While Hain condemned the Italian police's "excessive reaction", Blair backed their actions.
Even Berlusconi, the Italian prime minister, tried to distance himself from the raid on the media centre of the Genoa Social Forum (GSF), saying he didn't know it was going to be attacked.
One eye-witness called this raid "authorised butchery". 200 police stormed a school which was also used as a dormitory. GSF volunteers and sleeping protesters were brutally battered, splattering walls and floors with blood.
61 were injured. 93 people were arrested, including victims carried out on stretchers. The police also smashed computers and destroyed or seized all evidence of police brutality from the previous two days.
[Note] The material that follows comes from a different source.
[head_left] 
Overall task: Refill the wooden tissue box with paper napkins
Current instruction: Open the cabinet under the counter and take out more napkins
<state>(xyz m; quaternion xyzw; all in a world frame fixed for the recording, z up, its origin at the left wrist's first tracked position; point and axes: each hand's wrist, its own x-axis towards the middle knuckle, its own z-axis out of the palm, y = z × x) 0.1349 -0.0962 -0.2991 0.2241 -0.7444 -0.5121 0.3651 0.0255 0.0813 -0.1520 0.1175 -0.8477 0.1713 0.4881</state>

The level of repression against demonstrators has escalated with each anti-capitalist protest.
In Gothenburg, live ammunition was deployed against protesters for the first time in Sweden since 1931, wounding three.
In Genoa, 20,000 Italian Carabinieri used tanks, tear gas, water cannon, clubs, and plastic, rubber and live bullets killing one person and injuring hundreds.
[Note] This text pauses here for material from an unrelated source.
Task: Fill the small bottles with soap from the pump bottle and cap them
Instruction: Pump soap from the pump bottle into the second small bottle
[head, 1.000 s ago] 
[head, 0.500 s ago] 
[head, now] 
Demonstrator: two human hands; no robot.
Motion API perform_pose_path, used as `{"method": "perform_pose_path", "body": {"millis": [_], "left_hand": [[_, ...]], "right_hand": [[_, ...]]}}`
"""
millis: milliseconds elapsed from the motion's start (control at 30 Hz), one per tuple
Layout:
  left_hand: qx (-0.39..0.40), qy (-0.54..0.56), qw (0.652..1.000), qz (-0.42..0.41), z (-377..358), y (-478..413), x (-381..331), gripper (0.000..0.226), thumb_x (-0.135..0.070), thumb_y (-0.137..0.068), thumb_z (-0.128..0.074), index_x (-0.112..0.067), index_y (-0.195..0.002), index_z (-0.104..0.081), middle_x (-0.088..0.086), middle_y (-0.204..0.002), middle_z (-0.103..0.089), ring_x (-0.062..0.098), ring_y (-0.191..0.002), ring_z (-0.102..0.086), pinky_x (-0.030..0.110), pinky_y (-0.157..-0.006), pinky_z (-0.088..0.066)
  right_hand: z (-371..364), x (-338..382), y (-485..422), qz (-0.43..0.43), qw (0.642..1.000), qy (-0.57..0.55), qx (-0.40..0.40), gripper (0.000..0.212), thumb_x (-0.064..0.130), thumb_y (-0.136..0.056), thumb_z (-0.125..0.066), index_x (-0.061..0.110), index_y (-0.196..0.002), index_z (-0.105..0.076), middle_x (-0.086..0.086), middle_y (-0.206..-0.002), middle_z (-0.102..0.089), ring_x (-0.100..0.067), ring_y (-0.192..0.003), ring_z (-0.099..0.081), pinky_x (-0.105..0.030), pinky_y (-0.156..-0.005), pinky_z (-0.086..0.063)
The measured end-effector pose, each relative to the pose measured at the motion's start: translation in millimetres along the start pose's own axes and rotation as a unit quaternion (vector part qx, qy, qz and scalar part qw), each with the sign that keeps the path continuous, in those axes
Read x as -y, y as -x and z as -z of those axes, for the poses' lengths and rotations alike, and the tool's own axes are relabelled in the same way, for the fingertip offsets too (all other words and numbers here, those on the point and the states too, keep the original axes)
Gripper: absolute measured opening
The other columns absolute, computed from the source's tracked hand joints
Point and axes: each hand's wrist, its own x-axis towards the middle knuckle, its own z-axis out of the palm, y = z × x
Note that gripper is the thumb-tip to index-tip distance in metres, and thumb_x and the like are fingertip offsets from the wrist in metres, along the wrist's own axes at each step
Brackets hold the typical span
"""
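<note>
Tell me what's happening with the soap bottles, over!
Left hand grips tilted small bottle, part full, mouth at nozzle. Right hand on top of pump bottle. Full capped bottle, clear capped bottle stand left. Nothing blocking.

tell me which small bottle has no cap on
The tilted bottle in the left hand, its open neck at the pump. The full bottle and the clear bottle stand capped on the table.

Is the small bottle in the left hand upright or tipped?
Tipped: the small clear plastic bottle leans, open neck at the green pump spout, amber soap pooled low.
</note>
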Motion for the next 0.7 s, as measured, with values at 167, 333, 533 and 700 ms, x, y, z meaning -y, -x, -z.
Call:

These protests have shaken the representatives of global capitalism. It's not a small minority of violent protesters they fear, but radicalised young people linking up with workers against the system.
With the capitalist world economy on the verge of recession, protests will increase.
Excessive state violence is being used to try and deter and criminalise all anti-capitalist protesters.
There is mounting evidence of state collusion with the "black bloc" in Genoa and use of provocateurs.
A Catholic priest saw 'anarchists' getting out of a police van. Others saw 'men in black' in police stations and undercover agents throwing Molotov cocktails. CWI members witnessed black-clad men standing beside the police.
A London Evening Standard journalist saw a plainclothes police officer disguised as a journalist fire a gun in the air: this police tactic could put journalists at risk.
On the Friday while some protesters were smashing and looting, police sat and watched.
When Carlo Giuliani's police killer was "trapped" in a police van, other police vehicles were parked less than 30 metres away.